Following her initial diagnosis with cancer, Barbara made huge changes to her lifestyle. She began drinking less, eating less red meat and exercising regularly. She is still completing 10,000 steps a day, and is keen to follow any credible dietary advice she comes across, including eating nuts and taking vitamin D.

Before every chemotherapy cycle, Barbara undertakes a 48 hour fast in order to avoid the nausea usually caused by the treatment. There’s no evidence that it has made a difference, but Barbara has continued to feel well, and has only suffered from a few side effects such as losing her fingerprints.

“My oncologist is extremely surprised that I’m doing so well. He didn’t expect me to respond to chemo, which I obviously have done. It’s difficult to plan for more than six weeks at a time. I have a scan every 12 weeks, and you get very anxious. ‘Scanxiety’, they call it.

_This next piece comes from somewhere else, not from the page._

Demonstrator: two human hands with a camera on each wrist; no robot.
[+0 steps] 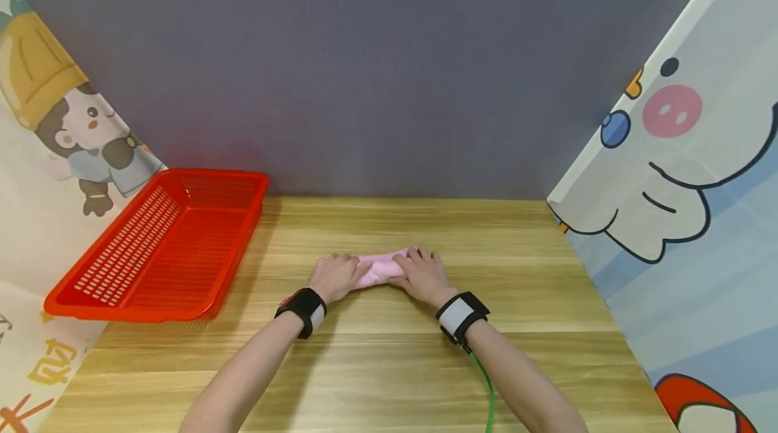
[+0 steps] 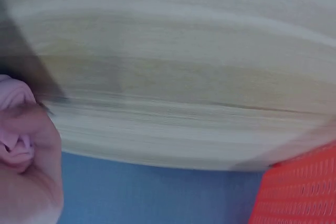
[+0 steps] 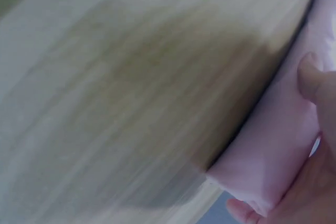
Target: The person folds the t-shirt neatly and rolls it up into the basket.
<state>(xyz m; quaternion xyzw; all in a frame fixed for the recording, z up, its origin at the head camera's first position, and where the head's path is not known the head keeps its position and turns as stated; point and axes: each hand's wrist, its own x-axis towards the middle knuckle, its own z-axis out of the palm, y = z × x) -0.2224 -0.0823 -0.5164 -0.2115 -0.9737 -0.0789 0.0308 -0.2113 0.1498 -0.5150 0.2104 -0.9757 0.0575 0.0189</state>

“My aim, when I first received the news I was terminal, was to see my granddaughter born. Now my ambition is to last until she’s about three and then she will have a chance of a memory. I was also lucky enough to get tickets for Harry Potter and the Cursed Child in the latest ballot release. They are for next August and I would like to still be here to see that.

“I guess I am heading into a bit of denial. I find it difficult to think about death because I’m feeling well. But deep down I know I’m not going to be okay.”

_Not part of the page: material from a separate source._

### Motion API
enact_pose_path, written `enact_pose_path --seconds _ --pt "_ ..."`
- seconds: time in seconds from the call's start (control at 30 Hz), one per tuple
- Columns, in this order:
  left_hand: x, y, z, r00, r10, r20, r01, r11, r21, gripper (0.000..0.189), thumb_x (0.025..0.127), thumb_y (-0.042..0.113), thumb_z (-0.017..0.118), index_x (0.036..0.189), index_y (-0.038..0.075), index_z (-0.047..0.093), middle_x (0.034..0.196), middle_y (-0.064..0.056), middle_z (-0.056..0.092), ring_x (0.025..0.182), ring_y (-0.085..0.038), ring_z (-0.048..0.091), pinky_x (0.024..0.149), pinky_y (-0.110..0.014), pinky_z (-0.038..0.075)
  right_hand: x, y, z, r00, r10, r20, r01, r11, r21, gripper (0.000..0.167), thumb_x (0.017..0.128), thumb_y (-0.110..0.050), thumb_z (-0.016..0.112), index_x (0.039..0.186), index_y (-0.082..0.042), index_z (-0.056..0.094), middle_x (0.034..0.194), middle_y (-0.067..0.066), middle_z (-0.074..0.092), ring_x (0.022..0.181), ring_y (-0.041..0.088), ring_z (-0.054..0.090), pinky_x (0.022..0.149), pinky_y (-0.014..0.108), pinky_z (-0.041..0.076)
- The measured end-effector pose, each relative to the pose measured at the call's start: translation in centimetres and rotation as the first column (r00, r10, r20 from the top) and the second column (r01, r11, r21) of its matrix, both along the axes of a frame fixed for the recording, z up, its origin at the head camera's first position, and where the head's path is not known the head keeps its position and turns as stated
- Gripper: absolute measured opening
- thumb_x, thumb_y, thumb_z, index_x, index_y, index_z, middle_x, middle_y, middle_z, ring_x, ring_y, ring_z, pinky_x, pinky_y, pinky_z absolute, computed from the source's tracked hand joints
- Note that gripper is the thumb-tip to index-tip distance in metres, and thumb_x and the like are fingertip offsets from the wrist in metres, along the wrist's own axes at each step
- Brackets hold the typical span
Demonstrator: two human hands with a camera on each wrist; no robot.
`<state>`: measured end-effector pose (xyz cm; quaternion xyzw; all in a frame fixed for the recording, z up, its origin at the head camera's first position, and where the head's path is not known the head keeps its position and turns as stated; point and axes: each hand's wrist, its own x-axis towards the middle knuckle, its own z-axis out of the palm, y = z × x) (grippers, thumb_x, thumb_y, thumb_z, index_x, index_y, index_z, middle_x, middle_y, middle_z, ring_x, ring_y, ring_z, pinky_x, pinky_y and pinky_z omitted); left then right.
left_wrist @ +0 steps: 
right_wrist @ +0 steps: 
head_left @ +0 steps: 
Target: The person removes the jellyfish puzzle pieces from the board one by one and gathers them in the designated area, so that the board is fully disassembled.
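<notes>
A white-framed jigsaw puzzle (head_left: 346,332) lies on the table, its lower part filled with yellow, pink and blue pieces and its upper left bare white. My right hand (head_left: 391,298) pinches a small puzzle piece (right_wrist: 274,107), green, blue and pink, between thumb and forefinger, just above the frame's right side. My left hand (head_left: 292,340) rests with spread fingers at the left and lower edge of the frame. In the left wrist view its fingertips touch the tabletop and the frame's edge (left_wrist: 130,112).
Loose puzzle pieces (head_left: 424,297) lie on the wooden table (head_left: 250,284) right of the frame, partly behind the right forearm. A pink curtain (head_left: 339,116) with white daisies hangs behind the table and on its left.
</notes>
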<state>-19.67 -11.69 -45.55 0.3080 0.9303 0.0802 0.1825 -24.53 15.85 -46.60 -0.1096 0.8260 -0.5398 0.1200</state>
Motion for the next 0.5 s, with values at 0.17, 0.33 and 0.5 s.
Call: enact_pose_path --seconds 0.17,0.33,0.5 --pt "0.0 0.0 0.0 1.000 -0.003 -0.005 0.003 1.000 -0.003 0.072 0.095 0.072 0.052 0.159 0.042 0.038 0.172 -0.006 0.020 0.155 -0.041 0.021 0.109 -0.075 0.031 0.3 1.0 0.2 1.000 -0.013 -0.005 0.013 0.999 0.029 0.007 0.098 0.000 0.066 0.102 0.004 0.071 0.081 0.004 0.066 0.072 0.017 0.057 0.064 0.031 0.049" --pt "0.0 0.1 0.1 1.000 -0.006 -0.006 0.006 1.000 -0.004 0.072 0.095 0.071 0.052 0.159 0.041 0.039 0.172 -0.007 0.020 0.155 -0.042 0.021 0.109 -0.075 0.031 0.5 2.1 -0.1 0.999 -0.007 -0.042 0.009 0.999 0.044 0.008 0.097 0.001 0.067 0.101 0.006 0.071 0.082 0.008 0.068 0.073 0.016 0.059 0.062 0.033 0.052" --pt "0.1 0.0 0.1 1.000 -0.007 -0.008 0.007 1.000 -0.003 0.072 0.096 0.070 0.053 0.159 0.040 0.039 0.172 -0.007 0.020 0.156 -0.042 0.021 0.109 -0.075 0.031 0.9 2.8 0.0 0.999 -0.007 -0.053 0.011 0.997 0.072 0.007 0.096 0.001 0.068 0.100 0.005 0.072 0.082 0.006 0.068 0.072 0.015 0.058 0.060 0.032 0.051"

Barbara has been able to enjoy a few holidays with her family, including trips to Florence and Lake Como in Italy, Wales and Dorset. She has continued to work two to three days a month as a history education consultant, and she’s also become involved in research organisations such as the Yorkshire Cancer Patient Forum, the Yorkshire Cancer Alliance and the Leeds Institute for Data Analytics.

Barbara says, “I want to do as much as I can to help. My professional skills include reading information, understanding it and giving my opinions, and that’s what I want to offer. I actively want to work and keep busy, because otherwise what do you do? Sit on the sofa and watch Judge Rinder and feel sorry for yourself? My attitude is that today I’m alright, so therefore I will enjoy today.”

She adds, “My life could have been a lot worse. My daughters are fairly set up in life and I’ve enjoyed my career. I think I’ve done a lot of good on the way. Quite a few of my students are still in touch with me and many have gone on to do interesting things.

“A few years ago a consultant said that cancer is a good way to die, and it caused an outcry. What he meant was that it gives you time to put your affairs in order and see people and lay down memories. Everything I’ve got now is on borrowed time. I’ve had three years of being more appreciative of life.”